→ Brief
Output the listing word for word, minus images.

→ Supplied information
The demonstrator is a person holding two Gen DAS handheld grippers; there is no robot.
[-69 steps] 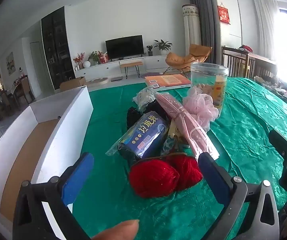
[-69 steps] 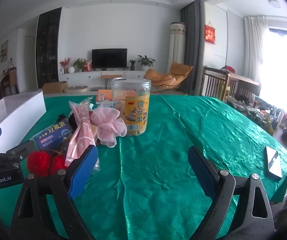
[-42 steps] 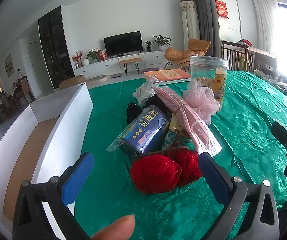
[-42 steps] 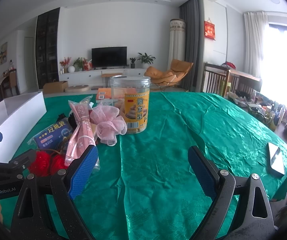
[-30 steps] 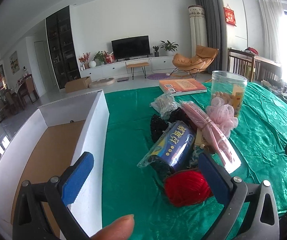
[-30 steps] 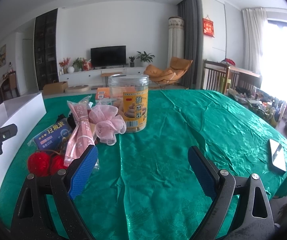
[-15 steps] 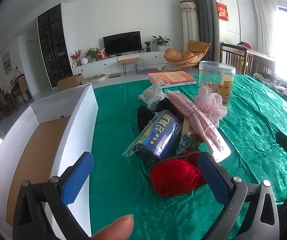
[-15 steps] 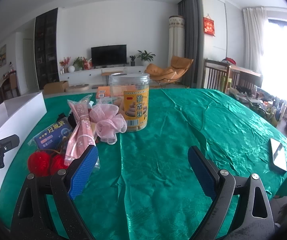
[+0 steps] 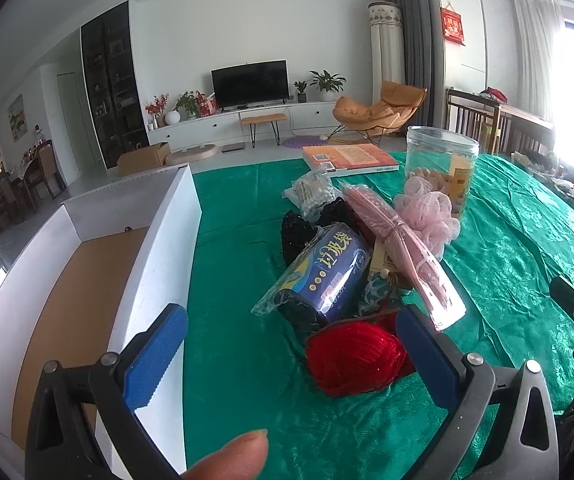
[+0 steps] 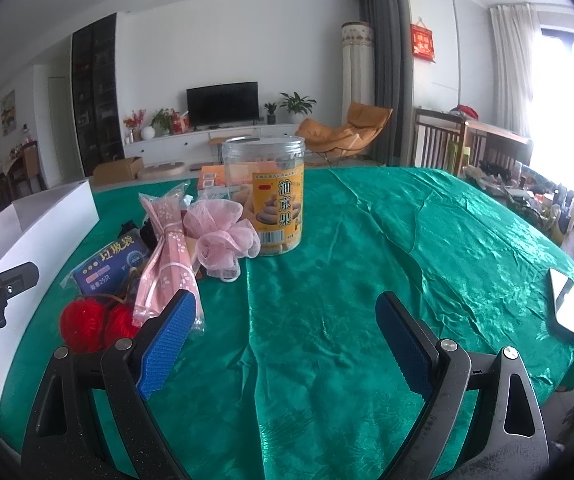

→ Solved problem
The demonstrator is a person holding two Gen DAS handheld grippers; there is no robot.
[-69 steps] 
[-69 steps] 
[-42 steps] 
[-42 steps] 
[-30 steps] 
[-30 steps] 
[-15 steps] 
[-15 steps] 
[+0 steps] 
[+0 steps] 

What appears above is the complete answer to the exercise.